What is the Campaign for a Fair Transfer?
OPAL’s Campaign for a Fair Transfer is a transit justice campaign to restore value to our transit system in the face of tragic service cuts and continued fare increases. This is a win-win campaign for the community and TriMet that will have minimal fiscal impact. The two components are:
- Extend transfers to three (3) or more hours on the bus and MAX for all daily boardings
- Extend transfers through the end of evening service for boardings after 7:00 PM
Why is TriMet’s Transfer Policy Unfair? The policy is not equal.
TriMet code currently provides for unequal transfer times for bus and MAX riders – bus riders get just one hour past the “destination point” (either downtown transit mall or end-of-line transit center), while MAX riders get two hours from purchase. The policy is confusing, and allows bus operators to arbitrarily give anywhere from a 1.5 hour transfer to a 4 hour transfer and is open to complaints of discrimination. The Campaign for a Fair Transfer makes this policy equal.
Who is impacted? Low-income families and communities of color.
The unequal transfer policy combined with 170,000 hours of bus service cuts and a 70% increase in fares since 2000 hurts working class families who are disproportionately people of color. Transit-dependent communities like East Portland experience more missed connections, buses that pass by due to overcrowding, and longer more stressful wait times.

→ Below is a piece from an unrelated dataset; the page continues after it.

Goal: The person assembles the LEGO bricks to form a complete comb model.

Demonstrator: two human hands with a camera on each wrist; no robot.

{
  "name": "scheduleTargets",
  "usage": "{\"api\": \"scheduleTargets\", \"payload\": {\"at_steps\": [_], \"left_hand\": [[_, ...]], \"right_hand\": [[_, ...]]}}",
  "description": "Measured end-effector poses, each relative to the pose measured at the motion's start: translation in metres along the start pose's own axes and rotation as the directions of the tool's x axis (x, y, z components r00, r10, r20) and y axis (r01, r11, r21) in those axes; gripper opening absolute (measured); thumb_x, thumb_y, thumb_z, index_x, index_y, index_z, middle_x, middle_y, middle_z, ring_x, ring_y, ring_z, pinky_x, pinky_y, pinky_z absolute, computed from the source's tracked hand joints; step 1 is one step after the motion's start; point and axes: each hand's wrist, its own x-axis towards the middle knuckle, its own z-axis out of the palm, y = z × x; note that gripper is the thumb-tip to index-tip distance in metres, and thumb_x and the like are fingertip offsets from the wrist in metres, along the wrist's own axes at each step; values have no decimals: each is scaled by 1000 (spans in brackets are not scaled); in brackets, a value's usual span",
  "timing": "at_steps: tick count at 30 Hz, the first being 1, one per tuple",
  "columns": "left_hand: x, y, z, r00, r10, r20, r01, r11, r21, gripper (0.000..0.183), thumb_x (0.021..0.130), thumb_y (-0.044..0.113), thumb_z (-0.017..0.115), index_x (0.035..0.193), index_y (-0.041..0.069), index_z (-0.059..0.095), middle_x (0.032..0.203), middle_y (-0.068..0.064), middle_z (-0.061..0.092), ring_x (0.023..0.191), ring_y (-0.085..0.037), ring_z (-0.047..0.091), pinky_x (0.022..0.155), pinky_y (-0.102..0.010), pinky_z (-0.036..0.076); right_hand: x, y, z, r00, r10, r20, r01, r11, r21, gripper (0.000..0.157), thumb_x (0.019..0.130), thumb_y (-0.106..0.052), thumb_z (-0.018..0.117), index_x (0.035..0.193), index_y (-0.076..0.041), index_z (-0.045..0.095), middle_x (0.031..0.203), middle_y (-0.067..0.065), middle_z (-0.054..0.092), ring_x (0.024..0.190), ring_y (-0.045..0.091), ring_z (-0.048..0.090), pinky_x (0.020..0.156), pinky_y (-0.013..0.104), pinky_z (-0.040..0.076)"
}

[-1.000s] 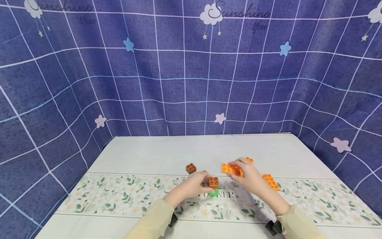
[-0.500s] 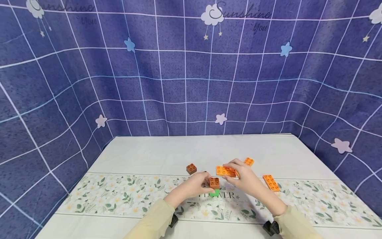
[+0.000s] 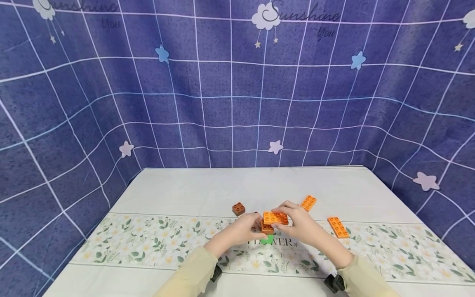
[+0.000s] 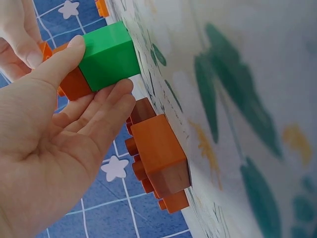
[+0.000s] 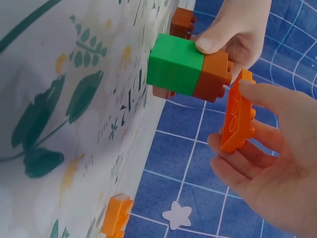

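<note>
My left hand (image 3: 241, 229) grips a small stack of toy building bricks between thumb and fingers. The stack is a tall green brick (image 5: 173, 64) standing on the table, with a brown brick (image 5: 210, 77) on top. An orange plate with two rows of studs (image 3: 270, 218) is pinched in my right hand (image 3: 299, 219) by thumb and fingertips. That plate overlaps the brown brick in the head view. From the right wrist, its hollow underside faces the brown studs, with one end right at them and the rest sticking out past the stack.
Beyond my left hand lies a loose brown brick (image 3: 238, 209); more brown bricks (image 4: 161, 153) show close by in the left wrist view. To the right are two orange plates, a farther one (image 3: 308, 202) and a nearer one (image 3: 338, 227). A blue curtain (image 3: 237, 103) surrounds the table.
My right hand has carried the orange plate leftward and toward me, from beside the stack to over the brown brick. My left hand has stayed in place on the stack.
</note>
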Motion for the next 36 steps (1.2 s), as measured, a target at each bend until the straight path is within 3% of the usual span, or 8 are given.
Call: {"api": "scheduleTargets", "payload": {"at_steps": [14,22,36], "left_hand": [[-1,-1,0,1000,15,13,-15,999,-35,29,82,29,73,100,10,59,92,1,64,84,-9,61,74,-17,50],[0,-1,-1,1000,30,-2,-30,999,-30,31,80,27,74,100,10,59,91,0,63,80,-8,60,71,-16,50],[-2,1,-2,1000,8,7,-8,998,-63,33,80,28,74,102,9,59,93,2,63,84,-9,61,76,-19,51]], "right_hand": [[-1,0,5,998,-25,60,26,999,-19,34,86,-23,68,114,-4,64,103,3,61,85,14,56,68,30,52],[2,-1,5,995,3,100,-2,1000,-9,35,86,-25,68,116,-7,65,103,2,60,79,7,51,58,17,44],[1,-2,1,993,-11,121,9,1000,20,39,85,-25,69,116,-2,65,94,0,59,75,5,50,60,20,47]]}}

How much will it cost? 3 hour transfer cost is as little as $200,000.
TriMet’s preliminary analysis of the 3 hour transfer suggests that lost revenue from riders is between $1-$2 million dollars with new revenue projected between $500,000 to $800,000 from increased ridership. In the context of a nearly $300 million budget for transit service, this is less than ½ of 1%. There are bigger benefits and savings to consider. TriMet has not yet factored in the significant public health savings, including increased physical activity, alleviated mental stress, and associated decreases in asthma triggers, obesity, diabetes and heart disease. The Campaign for a Fair Transfer has net benefits when conducting a comprehensive analysis.
How does this address the massive service cuts and fare increases? Increases value.
TriMet has reduced transit service to its lowest levels per capita since 1975. This has resulted in longer wait times, more missed connections and pass-bys due to overcrowding. TriMet has also raised fares 70% over the past ten years, with no plans to slow down. Transit passes have become unaffordable for many working-class families who depend on transit for their everyday needs. With high unemployment and many more underemployed, transit riders are relying more heavily on single ticket fares. Bus riders are paying more for less, with evening/weekend riders hit even harder given infrequency of off-peak service. The Campaign for a Fair Transfer restores value to single fares.
Are there other benefits to increasing the transfer time? Yes!
Using public transportation supports cleaner air, reduces physical and mental stress, and increases environmental justice. Transportation is the single largest contributor of greenhouse gas emissions in Oregon, and emissions from transportation in the Portland metro region are a primary contributor to our air toxics crisis. DEQ studies show that these air toxics impact communities of color and low-income families the most, and yet these communities also rely on public transit the most, contributing the least to our air toxics problem. These communities also suffer the most from the unacknowledged physical and mental stress associated with diminishing value to our system. Investing in a more accessible public transit system will result in cleaner air and greater environmental justice and health equity. It is about basic fairness.
Does this permit round-trips? Equity for transit-dependent families.
The current transfer policy does not forbid round-trips or multi-stops. The one-way purpose is a TriMet administrative directive and not part of the TriMet code. We believe it is appropriate for transit-dependent families to be able to accomplish everyday basic needs – not just commuting – in a reasonable round trip. Folks should not have to pay twice just to do basic things, like go to the grocery store or doctor or take your children to the park. The Campaign for a Fair Transfer ensures equitable access for those that need it most.
How does TriMet compare to other public transit agencies? Room to improve.
While TriMet has many positive attributes that contribute to overall livability in the metro region, our current transfer policy is not on par with other progressive transit authorities around the country. For example, Minneapolis-St. Paul, a region similar to Portland in terms of values and quality of life, offers 2.5 hour transfers at a lower fare than TriMet. Many other transit agencies offer discounted off-peak pricing or subsidized weekend service. There is still significant room for improvement and TriMet must be open to best practices from other transit agencies.